═══ DATASET CONTENT

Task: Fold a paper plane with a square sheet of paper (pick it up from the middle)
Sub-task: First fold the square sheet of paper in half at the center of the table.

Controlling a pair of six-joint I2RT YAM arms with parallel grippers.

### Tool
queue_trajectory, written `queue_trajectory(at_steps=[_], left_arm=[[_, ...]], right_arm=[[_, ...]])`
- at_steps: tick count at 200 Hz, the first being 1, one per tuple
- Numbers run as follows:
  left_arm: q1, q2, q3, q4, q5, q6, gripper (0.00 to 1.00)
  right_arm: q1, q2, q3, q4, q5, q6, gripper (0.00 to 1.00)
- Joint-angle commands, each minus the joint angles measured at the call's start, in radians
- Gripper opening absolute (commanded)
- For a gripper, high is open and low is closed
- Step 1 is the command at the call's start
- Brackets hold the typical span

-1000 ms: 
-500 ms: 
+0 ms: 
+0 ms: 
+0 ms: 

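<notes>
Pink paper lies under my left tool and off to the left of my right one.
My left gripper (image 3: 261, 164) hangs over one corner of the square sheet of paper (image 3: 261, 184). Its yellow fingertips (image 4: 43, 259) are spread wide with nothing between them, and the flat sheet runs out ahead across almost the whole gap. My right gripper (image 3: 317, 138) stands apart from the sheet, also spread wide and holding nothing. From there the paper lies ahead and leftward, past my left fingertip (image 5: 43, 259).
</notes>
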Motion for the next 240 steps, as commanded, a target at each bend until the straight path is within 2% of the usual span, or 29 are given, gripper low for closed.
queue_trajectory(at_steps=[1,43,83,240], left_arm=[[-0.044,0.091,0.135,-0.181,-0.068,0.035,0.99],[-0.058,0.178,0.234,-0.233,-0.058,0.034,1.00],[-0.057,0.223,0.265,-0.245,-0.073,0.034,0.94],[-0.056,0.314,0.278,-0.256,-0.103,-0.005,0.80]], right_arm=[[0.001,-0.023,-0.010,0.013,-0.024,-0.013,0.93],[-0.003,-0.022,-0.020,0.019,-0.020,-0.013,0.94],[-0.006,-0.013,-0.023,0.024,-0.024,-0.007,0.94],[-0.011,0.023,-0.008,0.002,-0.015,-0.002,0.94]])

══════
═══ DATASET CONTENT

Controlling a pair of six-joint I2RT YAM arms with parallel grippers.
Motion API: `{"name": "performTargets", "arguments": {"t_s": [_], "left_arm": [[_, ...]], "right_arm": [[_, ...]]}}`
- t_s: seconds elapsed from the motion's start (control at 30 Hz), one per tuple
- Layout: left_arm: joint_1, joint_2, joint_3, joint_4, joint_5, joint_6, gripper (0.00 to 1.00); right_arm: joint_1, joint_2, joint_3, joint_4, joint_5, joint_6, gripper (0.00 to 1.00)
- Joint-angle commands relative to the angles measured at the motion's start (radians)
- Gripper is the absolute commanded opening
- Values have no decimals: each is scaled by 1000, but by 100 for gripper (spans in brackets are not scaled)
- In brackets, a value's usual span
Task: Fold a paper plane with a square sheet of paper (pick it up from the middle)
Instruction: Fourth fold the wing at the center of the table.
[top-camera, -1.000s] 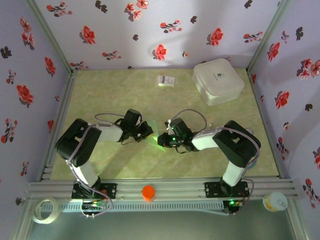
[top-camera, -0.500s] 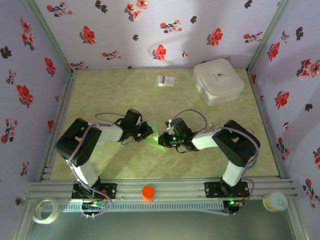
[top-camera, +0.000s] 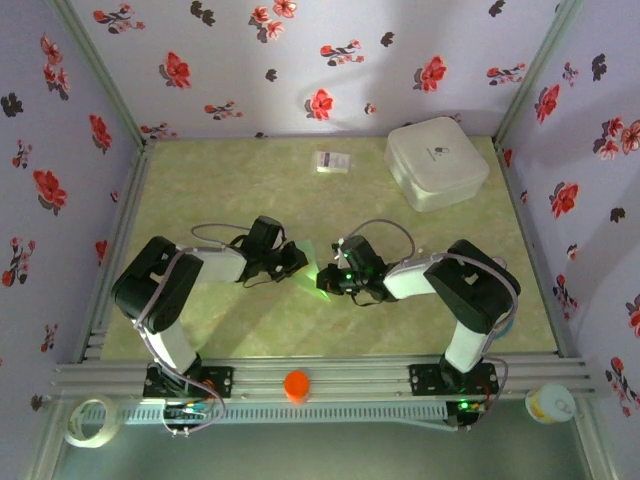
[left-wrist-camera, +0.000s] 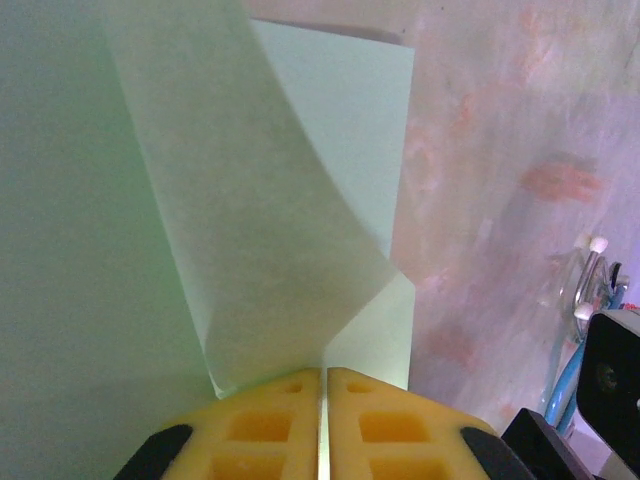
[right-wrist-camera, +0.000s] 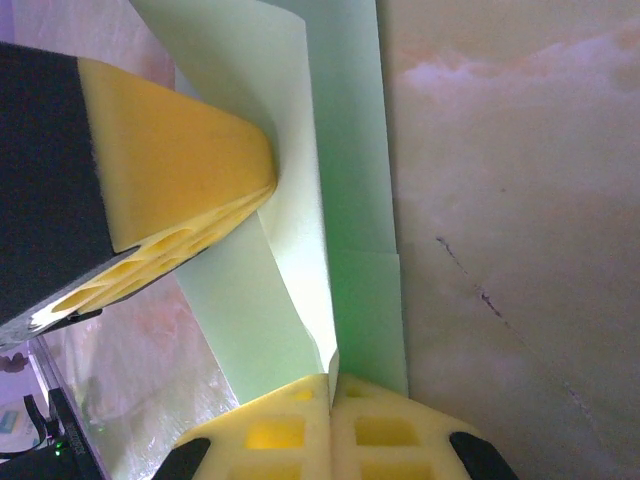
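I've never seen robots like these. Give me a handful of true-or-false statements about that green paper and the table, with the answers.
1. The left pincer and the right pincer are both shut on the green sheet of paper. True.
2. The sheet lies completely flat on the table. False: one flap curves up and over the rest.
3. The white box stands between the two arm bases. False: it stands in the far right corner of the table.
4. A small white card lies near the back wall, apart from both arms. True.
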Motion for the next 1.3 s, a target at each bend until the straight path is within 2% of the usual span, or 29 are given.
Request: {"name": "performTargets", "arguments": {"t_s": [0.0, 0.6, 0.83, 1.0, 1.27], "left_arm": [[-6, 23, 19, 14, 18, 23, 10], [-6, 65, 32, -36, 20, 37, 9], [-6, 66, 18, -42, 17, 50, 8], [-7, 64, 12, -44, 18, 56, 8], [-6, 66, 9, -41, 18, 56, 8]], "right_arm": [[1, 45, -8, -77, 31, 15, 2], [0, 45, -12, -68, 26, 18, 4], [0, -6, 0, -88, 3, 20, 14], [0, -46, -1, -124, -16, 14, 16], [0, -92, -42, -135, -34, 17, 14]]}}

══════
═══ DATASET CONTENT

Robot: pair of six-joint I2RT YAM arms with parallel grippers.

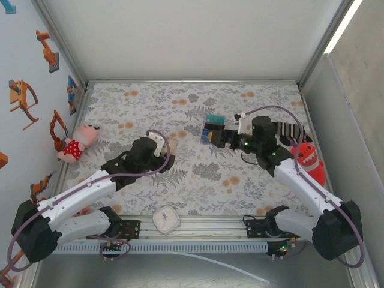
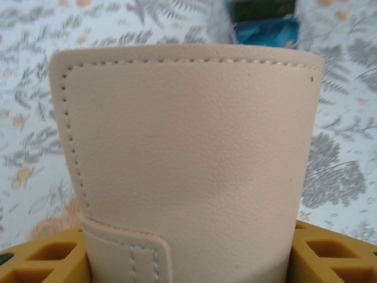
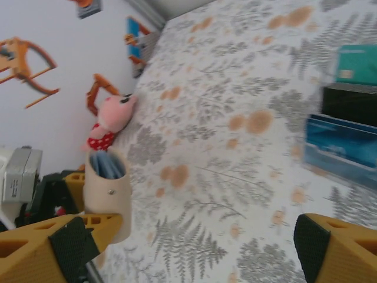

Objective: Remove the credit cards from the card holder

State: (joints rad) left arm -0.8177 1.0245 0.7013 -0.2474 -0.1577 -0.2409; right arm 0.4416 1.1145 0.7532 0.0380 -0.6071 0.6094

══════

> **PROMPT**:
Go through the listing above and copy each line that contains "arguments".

> **REPLY**:
Motion API: `{"name": "performTargets", "arguments": {"t_s": [_], "left_arm": [[_, ...]], "right_arm": [[_, ...]]}}`
Request: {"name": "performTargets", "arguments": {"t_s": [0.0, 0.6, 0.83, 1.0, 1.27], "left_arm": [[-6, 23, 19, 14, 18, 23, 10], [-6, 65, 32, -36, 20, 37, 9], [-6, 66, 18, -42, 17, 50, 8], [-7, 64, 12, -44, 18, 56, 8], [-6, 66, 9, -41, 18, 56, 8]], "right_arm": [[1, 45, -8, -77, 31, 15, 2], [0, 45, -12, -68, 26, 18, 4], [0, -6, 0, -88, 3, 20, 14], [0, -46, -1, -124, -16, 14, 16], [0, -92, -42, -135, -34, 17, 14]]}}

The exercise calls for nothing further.